Говорят, нужно быть очень чистым, чтоб нижний мир не сумел тебя одолеть. Или очень сильным. Патахха был чист, да будет радостной встреча его с Беслаи на снеговом перевале. А я?
Снова вместо тихой теплой ночи вспыхнули перед Хаидэ чадящие факелы, потянули копоть к потолку носики светильников. Ярко, так ярко, что видно все. И всех. И в зеркалах, что множат огни, кругом ее отражение, — смотрит на себя, хмельная от выпитого вина и от собственной обнаженной свободы. Когда отвергаешь принуждение, вырываясь вперед него, чтобы по своей воле броситься в бездну, после прыжка приходит острое наслаждение полетом. Полной и безудержной свободой. Потом оно проходит. Внезапно и резко, как от удара о твердую землю, вышибающую из головы мозг. Но тем и отличается прыжок со скалы от прыжка во вседозволенность.

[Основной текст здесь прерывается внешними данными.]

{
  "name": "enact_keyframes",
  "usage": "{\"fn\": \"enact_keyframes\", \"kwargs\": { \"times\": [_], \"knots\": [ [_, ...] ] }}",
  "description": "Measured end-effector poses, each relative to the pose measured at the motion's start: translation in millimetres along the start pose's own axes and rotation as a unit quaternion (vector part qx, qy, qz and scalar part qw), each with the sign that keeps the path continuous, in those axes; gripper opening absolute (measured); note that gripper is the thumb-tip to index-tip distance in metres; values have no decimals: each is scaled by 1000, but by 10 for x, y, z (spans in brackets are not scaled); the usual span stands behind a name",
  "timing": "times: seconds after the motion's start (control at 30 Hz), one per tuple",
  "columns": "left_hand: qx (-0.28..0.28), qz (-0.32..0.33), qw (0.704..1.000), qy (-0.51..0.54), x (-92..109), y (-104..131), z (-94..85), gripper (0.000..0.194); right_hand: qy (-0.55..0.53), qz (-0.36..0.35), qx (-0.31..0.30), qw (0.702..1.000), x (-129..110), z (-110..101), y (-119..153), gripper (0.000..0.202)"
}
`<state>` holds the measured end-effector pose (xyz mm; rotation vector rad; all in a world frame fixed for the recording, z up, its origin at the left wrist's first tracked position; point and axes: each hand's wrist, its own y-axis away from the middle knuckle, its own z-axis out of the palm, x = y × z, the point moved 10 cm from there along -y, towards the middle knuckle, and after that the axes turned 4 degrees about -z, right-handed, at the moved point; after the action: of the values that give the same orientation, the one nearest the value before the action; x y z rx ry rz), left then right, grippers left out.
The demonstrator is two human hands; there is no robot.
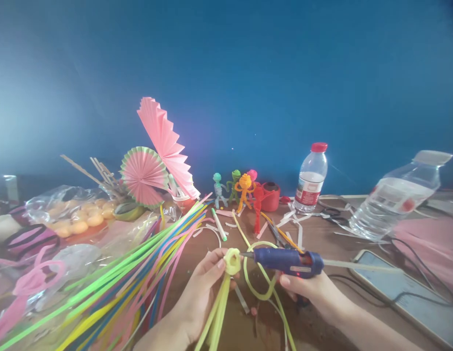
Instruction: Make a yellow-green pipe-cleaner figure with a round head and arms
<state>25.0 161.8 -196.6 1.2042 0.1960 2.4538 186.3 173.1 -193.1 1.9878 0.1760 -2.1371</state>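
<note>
Between the thumb and fingers of my left hand is a pale yellow pipe-cleaner figure, its top coiled into a small ring and several long strands hanging down. My right hand grips a dark blue hot glue gun, a red light showing on its handle. The gun's nozzle points left and meets, or nearly meets, the coiled ring; I cannot tell which. A translucent glue stick sticks out of its back end. A loose yellow-green pipe cleaner curls below the gun.
Bundled coloured pipe cleaners spread across the left. Behind stand small pipe-cleaner figures, pink paper fans, and two water bottles. Scissors, a marker and paper strips lie mid-table. A phone and cable lie at right.
</note>
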Motion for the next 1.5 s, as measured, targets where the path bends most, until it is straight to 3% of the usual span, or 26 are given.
{"fn": "enact_keyframes", "kwargs": {
  "times": [0.17, 0.37, 0.67, 0.87, 1.07, 1.27, 1.5],
  "knots": [
    [6, 4, 1000, 14, 4, -24, -3, 19, -14, -18, 1, 1000, -6, 46, 54, 42],
    [-33, 0, 999, 14, -34, -24, 36, 15, 9, -20, 17, 1000, 20, 30, 81, 37],
    [-50, -2, 999, 9, -53, -18, 52, 14, 56, -14, -14, 998, 49, 32, 79, 37],
    [-52, 7, 999, -3, -34, -40, 60, 13, 49, -10, 41, 998, 92, -75, 95, 47],
    [-58, 9, 998, -8, -31, -39, 61, 12, 50, 6, -20, 999, 109, 8, 74, 41],
    [-64, 5, 998, -9, -35, -32, 86, 11, 26, 11, 60, 998, 135, -73, 116, 49],
    [-52, 3, 999, -8, -41, -20, 69, 13, 45, 19, 63, 997, 141, -72, 123, 49]
  ]
}}
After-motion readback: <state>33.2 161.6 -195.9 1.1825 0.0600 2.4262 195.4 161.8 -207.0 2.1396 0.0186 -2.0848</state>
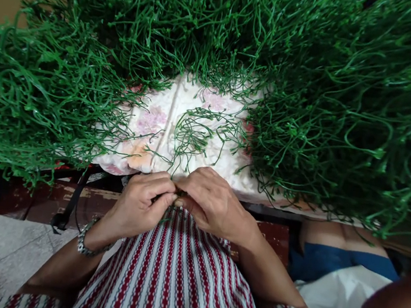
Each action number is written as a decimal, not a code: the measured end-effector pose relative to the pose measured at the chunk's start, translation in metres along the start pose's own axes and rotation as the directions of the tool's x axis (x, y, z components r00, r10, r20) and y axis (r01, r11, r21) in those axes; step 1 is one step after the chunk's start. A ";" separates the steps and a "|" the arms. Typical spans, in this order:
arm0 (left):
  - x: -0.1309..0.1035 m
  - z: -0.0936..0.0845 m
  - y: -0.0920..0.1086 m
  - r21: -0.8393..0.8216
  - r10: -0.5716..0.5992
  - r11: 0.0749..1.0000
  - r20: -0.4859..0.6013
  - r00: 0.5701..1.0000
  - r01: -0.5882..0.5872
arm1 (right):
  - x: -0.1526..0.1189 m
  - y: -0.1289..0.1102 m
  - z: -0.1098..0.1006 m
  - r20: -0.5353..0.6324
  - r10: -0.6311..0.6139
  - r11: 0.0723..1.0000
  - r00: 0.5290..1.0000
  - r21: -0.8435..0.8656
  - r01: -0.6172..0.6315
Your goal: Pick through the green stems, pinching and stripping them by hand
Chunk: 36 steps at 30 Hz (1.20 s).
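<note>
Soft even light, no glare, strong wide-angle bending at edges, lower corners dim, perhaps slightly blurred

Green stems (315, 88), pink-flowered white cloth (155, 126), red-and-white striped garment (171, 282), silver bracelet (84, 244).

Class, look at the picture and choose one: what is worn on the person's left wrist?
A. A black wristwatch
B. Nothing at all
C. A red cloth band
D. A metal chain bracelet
D: a silvery chain bracelet circles the wrist of the left hand, which meets the right hand fingertip to fingertip over a small piece of green stem at the edge of the floral cloth.
</note>
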State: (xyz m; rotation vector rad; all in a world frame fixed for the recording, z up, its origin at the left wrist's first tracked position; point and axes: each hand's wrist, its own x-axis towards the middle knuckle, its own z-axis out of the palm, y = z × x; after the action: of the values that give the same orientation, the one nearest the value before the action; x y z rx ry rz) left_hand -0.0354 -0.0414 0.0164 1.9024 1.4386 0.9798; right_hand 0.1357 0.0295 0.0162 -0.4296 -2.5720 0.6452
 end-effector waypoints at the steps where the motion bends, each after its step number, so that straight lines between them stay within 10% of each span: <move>1: -0.001 -0.001 -0.001 0.047 0.027 0.998 0.033 0.999 -0.029 | -0.001 -0.001 0.000 0.022 0.006 0.999 1.000 -0.035 -0.005; 6: 0.002 -0.010 0.002 0.178 0.110 0.971 0.245 0.963 -0.157 | -0.005 -0.004 -0.007 0.154 -0.049 0.996 0.987 -0.071 0.060; 13: 0.015 -0.021 0.006 -0.126 0.136 0.987 0.339 0.931 -0.098 | -0.002 0.011 -0.013 0.183 -0.182 0.966 0.966 0.216 0.141; 17: 0.016 -0.024 0.001 -0.152 -0.012 0.987 0.246 0.969 0.051 | -0.002 0.013 -0.014 -0.070 -0.038 0.973 0.997 0.226 0.053; 22: 0.015 -0.018 0.001 -0.119 -0.122 0.983 0.142 0.982 0.139 | -0.001 0.005 -0.013 -0.478 0.148 0.974 0.866 0.222 -0.044; 29: 0.014 -0.006 0.004 -0.223 -0.113 0.969 -0.023 0.993 0.105 | 0.002 0.001 0.015 -0.166 0.109 0.956 0.980 0.289 -0.057; 36: 0.012 -0.015 0.004 0.025 0.132 0.989 0.270 0.954 -0.144 | -0.011 -0.001 0.007 0.062 -0.001 0.999 0.998 0.042 -0.001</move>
State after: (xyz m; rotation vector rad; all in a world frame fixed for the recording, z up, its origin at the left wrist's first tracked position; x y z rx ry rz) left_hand -0.0437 -0.0308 0.0313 2.0992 1.1933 0.7211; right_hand 0.1409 0.0220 0.0073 -0.4019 -2.6117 0.7218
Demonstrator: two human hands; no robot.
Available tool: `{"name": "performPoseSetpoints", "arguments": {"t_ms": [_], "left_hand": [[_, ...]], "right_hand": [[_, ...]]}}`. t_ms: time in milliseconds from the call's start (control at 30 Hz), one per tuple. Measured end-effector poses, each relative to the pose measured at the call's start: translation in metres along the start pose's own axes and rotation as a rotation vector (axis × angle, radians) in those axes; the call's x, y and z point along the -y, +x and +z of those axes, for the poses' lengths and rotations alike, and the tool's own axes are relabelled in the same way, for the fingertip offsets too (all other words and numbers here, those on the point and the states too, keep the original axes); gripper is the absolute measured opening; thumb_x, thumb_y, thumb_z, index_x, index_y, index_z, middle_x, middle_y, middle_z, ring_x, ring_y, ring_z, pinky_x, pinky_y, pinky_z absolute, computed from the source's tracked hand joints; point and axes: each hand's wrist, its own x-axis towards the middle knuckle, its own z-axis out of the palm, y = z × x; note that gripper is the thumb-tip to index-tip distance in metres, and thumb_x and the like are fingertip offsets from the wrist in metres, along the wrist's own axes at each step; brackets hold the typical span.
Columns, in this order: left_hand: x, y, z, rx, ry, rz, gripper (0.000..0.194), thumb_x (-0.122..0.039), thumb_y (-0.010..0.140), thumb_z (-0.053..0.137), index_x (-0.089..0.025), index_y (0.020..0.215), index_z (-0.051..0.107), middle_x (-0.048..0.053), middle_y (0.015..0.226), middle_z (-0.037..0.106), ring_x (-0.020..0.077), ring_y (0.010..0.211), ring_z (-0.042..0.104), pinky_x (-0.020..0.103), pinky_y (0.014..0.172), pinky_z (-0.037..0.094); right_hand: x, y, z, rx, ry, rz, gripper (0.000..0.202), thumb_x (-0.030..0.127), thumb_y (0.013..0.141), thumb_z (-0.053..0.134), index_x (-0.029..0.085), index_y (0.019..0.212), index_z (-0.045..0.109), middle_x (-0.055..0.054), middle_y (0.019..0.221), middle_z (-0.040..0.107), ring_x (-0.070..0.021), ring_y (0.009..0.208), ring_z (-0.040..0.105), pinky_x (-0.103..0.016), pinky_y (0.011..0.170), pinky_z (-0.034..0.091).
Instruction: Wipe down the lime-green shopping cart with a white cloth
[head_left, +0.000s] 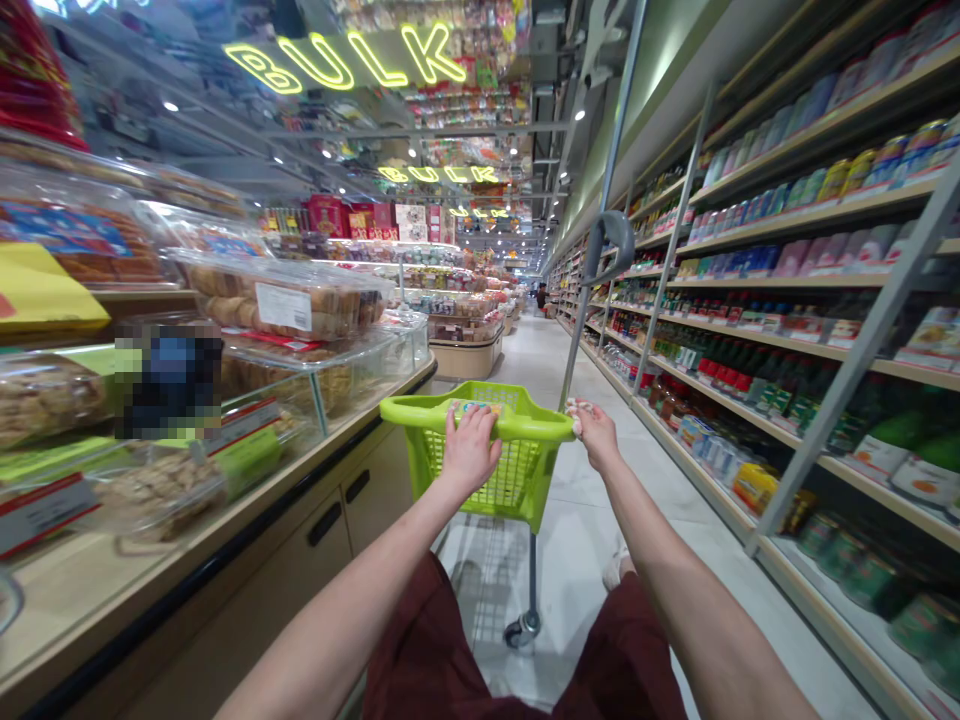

Первый кончается смертью тела. Второй сулит бесконечное повторение, снова и снова, завтра, и каждый день. Пока не умрет душа.
— Мне не достанет чистоты. Меня спасет только сила, если хватит ее…
— Ты бы лучше пела, княгиня, погромче, я б не бродила по берегу, натыкаясь на камни.
Цез, кряхтя, уселась рядом, закрывая кусочек звездного неба своей чернотой.
— Что же не ищешь меня, дочь вождя? Не задаешь вопросы о своем отце? Неужто все знаешь сама?
— Еще рано для этих вопросов. Я спрошу о другом.
Цез рассмеялась молодым смехом, будто в темноте рядом с княгиней сидела девушка.
— Ты едешь, горюя свое горе, и вдруг у тебя есть вопросы важнее? Не зря я ползала по песку, разыскивая тебя в ночи. Ты первая, кому старая Цез сама хочет задать вопрос. Я долго живу, и многое видела. Но сейчас меня гложет любопытство.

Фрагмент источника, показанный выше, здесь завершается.